Last week at the SIBOS banking conference, Daisuke Kamai from Japan’s MUFG bank outlined how NTT Data’s TradeWaltz blockchain aims to address one of the key challenges of blockchain consortia, digital islands. A quick hint: in the short term, it’s not blockchain interoperability.

The lessons learned came from MUFG’s experience with a new trade finance method, the Bank Payment Obligation (BPO) and why it didn’t take off. The BPO was formally launched in 2013. Despite backing from the International Chamber of Commerce and SWIFT, it suffered a lack of take up. Some blamed SWIFT for the costs involved if a bank only processed a few trades.

MUFG was one of the banks that launched BPOs and Kamai said its clients liked it and found real benefits. But the huge problem was that there were only 20 banks around the world that supported it. Trade and trade finance only work when you can do deals with sufficient numbers of counterparties, and with BPOs there weren’t enough.

“We assume this situation is not unique to BPO but will become a common challenge for all the new digital platforms in the market,” said Kamai. “We need to somehow overcome this challenge. Otherwise, the service will not scale.”

He noted that most of the trade and blockchain platforms only work when counterparties are onboarded on the same service. Our observation is that while network effects most certainly happen in business networks, they’re very different to social media, which has little friction in the adoption phase.

Japan’s TradeWaltz, has a solution. It’s a cross-industry trade and trade finance blockchain platform. It is now a company but started as a consortium of 18 major Japanese firms led by NTT Data. Members include banks such as MUFG and SMBC, insurers, shippers and the big Japanese traders including the top five Mitsubishi, Mitsui, Sumitomo, Itochu and Marubeni.
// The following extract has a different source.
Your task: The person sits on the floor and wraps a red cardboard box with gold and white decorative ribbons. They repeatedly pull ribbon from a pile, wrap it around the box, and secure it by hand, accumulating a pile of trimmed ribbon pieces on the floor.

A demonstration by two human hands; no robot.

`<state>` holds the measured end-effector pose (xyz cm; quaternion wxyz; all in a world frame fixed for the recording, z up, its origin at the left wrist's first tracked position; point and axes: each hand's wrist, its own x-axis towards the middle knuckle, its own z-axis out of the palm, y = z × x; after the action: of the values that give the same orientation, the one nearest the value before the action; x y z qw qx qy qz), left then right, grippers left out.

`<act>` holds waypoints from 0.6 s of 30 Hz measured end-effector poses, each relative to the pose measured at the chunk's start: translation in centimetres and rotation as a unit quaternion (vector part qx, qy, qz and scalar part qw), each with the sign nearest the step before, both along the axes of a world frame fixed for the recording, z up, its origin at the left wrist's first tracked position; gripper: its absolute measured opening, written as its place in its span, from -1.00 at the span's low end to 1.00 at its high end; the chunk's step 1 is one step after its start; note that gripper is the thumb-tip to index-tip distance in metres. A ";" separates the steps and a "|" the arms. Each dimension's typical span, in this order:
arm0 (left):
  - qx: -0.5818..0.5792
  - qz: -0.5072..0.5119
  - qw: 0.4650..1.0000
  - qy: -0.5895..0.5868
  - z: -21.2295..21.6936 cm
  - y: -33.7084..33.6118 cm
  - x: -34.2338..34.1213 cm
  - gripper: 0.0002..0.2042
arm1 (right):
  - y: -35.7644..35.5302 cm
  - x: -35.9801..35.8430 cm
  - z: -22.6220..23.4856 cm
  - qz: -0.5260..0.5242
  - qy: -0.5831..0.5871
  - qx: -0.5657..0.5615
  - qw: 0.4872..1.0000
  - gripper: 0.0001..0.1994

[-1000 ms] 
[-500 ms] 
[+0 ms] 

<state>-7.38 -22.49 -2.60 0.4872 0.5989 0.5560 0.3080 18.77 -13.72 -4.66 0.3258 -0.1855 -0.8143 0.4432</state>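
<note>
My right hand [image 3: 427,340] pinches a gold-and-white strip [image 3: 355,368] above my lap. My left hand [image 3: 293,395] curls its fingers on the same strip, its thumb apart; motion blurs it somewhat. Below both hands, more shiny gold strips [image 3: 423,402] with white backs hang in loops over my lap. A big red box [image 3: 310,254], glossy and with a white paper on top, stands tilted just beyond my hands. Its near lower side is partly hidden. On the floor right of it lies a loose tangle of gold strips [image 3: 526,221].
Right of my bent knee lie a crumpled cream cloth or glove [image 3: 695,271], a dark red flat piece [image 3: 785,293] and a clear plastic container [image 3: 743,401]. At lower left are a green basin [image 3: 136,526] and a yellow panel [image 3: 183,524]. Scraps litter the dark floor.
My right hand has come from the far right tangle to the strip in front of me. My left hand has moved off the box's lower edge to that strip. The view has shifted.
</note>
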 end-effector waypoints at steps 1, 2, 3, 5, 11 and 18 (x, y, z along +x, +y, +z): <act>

One of the features of TradeWaltz is it uses structured documents, not pdfs, although pdfs can be attached. So if a bank issues a Letter of Credit, and the counterparty bank isn’t on TradeWaltz, that could be a challenge.

Here’s TradeWaltz’s super simple solution: the ability to use the structured document to print out paper documentation and send it to the counterparty in the old fashioned way.

If both counterparties are on TradeWaltz that’s far better and there are significant advantages, but if not, it still works. One advantage of both sides being on the platform is the AI being developed to automatically check the digital documents against the Letter of Credit terms.

Of course, in the future, there will be blockchain interoperability. But in the meantime, the simple ability to share data the old fashioned way outside of the network may be one of the solutions.

This seems a pragmatic option, but not everyone will agree.